1141. Hälfi Gott.

[72] Es lebte einmal ein Mädchen, das nie »Hälfi Gott« oder »Vergelts Gott« sagte. Es starb, und nach seinem Tode war es in dem Hause furchtbar unghyrig. Es war ein Doppelhaus. Wenn aber jemand in dem Teile übernachtete, in dem das Mädchen gestorben, so war er am Morgen eine Leiche. Einst fragte ein Bettler über Nacht. Sie sagten ihm, es sei zwar eine Stube frei; wo er nächtigen könne, aber dann laufe er Gefahr, vom Gespenst getötet zu werden. Er fürchte sich nicht, meinte er und bezog die Stube.
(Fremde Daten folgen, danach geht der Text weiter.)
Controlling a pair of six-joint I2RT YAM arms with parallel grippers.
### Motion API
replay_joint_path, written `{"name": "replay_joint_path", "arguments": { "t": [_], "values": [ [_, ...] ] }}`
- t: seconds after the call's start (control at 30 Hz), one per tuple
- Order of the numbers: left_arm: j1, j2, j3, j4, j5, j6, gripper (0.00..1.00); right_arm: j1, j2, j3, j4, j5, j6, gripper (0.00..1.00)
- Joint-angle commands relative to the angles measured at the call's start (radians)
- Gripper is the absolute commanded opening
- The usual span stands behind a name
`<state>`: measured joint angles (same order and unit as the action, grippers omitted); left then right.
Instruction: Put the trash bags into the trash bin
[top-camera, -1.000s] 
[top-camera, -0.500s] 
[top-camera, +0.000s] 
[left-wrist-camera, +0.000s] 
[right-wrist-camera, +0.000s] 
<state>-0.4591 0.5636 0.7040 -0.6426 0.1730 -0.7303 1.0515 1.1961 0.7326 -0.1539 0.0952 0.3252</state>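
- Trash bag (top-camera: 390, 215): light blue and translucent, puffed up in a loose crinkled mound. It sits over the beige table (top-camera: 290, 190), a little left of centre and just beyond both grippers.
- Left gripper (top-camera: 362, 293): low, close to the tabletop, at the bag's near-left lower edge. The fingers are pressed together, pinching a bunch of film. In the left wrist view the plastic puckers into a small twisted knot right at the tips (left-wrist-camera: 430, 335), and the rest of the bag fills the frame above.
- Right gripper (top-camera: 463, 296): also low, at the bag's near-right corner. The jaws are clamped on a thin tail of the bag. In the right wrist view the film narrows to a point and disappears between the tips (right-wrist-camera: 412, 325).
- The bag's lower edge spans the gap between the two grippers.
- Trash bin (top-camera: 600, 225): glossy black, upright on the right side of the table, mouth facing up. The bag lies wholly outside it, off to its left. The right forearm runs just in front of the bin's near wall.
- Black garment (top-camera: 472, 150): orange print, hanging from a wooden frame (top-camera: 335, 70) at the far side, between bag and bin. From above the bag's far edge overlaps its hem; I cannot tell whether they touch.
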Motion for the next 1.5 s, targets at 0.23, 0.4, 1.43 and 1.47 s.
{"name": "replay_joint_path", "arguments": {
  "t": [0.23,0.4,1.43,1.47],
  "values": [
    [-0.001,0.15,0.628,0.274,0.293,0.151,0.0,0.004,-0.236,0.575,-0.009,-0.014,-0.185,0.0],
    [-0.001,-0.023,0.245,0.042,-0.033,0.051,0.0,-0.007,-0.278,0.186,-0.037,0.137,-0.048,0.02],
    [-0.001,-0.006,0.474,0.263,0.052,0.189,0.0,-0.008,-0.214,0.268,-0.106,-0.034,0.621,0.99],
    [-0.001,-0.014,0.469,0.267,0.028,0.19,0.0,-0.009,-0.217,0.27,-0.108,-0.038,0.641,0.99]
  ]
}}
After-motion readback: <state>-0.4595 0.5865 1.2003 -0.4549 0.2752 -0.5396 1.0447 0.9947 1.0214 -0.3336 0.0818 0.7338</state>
Bis Mitternacht war alles ruhig, aber gleich nach 12 Uhr gings los mit Toben und Lamentieren. Es war ein furchtbares Gepolter und Getöse in der Stube. Dann schlüpfte das Gespenst unter das Bett und nieste mehreremal, und jedesmal rief der furchtlose Bettler: »Hälfi Gott, wenn z'hälfä-n-isch.« Endlich kam das Gespenst wieder unter dem Bett hervor, jetzt ganz weiss. Es war jenes Mädchen und sagte: »Nun bin ich erlöst, auf dieses »Hälfi Gott« habe ich schon lange blanget.« Mit diesen Worten war es verschwunden.


Barbara Gisler, Attinghausen.

Quelle:
Müller, Josef: Sagen aus Uri 1-3. Bd. 1-2 ed. Hanns Bächtold-Stäubli; Bd. 3 ed. Robert Wildhaber. Basel: G. Krebs, 1926, 1929, 1945, S. 72.